**STORED DATA:**
=== Section Start ===
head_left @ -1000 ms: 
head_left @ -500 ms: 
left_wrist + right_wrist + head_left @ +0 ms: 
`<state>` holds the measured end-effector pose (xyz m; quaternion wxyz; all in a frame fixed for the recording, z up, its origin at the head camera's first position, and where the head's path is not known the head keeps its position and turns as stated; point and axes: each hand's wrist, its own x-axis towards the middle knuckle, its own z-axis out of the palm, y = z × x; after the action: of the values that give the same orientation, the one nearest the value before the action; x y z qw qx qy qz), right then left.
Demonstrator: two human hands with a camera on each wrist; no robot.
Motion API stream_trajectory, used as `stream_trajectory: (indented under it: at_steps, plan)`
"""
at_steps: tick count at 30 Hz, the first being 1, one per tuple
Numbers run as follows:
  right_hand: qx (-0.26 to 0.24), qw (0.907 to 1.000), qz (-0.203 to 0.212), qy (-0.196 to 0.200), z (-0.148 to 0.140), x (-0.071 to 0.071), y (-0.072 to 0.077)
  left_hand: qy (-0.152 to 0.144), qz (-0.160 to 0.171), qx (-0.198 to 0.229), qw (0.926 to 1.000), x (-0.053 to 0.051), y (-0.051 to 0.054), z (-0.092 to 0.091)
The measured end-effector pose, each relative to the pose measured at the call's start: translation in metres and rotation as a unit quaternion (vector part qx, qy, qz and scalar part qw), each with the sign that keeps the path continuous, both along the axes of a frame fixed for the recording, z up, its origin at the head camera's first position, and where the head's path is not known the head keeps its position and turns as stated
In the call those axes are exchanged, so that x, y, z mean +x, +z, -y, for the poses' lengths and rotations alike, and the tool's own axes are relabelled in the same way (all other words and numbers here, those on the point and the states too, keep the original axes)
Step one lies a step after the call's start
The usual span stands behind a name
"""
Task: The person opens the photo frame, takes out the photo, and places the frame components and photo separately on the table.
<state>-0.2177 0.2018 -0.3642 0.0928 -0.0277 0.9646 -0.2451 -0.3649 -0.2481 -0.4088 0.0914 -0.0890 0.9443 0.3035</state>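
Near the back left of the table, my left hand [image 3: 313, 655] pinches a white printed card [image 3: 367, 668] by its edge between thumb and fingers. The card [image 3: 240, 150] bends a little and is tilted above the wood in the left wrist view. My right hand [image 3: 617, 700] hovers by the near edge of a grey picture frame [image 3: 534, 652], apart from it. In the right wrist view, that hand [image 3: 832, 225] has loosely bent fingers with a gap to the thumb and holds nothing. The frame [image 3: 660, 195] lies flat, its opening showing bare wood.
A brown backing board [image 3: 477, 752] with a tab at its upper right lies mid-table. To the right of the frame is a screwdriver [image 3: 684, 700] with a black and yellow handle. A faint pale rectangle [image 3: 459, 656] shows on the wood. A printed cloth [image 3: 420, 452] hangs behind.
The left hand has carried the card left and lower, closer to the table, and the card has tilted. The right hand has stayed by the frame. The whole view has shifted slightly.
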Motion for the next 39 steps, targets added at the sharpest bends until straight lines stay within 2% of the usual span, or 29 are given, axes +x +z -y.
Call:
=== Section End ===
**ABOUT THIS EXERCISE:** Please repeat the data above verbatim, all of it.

**SOLUTION BELOW:**
head_left @ -1000 ms: 
head_left @ -500 ms: 
left_wrist + right_wrist + head_left @ +0 ms: 
`<state>` holds the measured end-effector pose (xyz m; quaternion wxyz; all in a frame fixed for the recording, z up, its origin at the head camera's first position, and where the head's path is not known the head keeps its position and turns as stated; point and axes: each hand's wrist, its own x-axis towards the middle knuckle, its own z-axis out of the palm, y = z × x; after the action: of the values that give the same orientation, the one nearest the value before the action; x y z qw qx qy qz), right then left.
Demonstrator: two human hands with a camera on each wrist; no robot.
Motion API stream_trajectory, used as `stream_trajectory: (indented under it: at_steps, plan)`
"""
at_steps: tick count at 30 Hz, the first being 1, one per tuple
Numbers run as follows:
  right_hand: qx (-0.26 to 0.24), qw (0.907 to 1.000), qz (-0.203 to 0.212), qy (-0.196 to 0.200), z (-0.148 to 0.140), x (-0.071 to 0.071), y (-0.072 to 0.077)
  left_hand: qy (-0.152 to 0.144), qz (-0.160 to 0.171), qx (-0.198 to 0.229), qw (0.926 to 1.000), x (-0.053 to 0.051), y (-0.051 to 0.054), z (-0.092 to 0.091)
The measured end-effector pose, each relative to the pose measured at the call's start: translation in metres and rotation as a unit quaternion (vector part qx, qy, qz and scalar part qw), each with the sign that keeps the path continuous, both along the axes of a frame fixed for the recording, z up, its origin at the head camera's first position, and where the head's path is not known the head keeps its position and turns as stated
In the call those axes are exchanged, so that x, y, z mean +x, +z, -y, for the poses' lengths and rotations alike, and the tool's own axes are relabelled in the same way (all other words and numbers here, those on the point and the states too, keep the original axes)
Step one lies a step after the call's start
The usual span stands behind a name
"""
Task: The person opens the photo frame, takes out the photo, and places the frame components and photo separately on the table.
<state>-0.2177 0.2018 -0.3642 0.0928 -0.0277 0.9646 -0.2451 -0.3649 -0.2481 -0.4088 0.0914 -0.0890 0.9443 0.3035</state>
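Near the back left of the table, my left hand [image 3: 313, 655] pinches a white printed card [image 3: 367, 668] by its edge between thumb and fingers. The card [image 3: 240, 150] bends a little and is tilted above the wood in the left wrist view. My right hand [image 3: 617, 700] hovers by the near edge of a grey picture frame [image 3: 534, 652], apart from it. In the right wrist view, that hand [image 3: 832, 225] has loosely bent fingers with a gap to the thumb and holds nothing. The frame [image 3: 660, 195] lies flat, its opening showing bare wood.
A brown backing board [image 3: 477, 752] with a tab at its upper right lies mid-table. To the right of the frame is a screwdriver [image 3: 684, 700] with a black and yellow handle. A faint pale rectangle [image 3: 459, 656] shows on the wood. A printed cloth [image 3: 420, 452] hangs behind.
The left hand has carried the card left and lower, closer to the table, and the card has tilted. The right hand has stayed by the frame. The whole view has shifted slightly.
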Motion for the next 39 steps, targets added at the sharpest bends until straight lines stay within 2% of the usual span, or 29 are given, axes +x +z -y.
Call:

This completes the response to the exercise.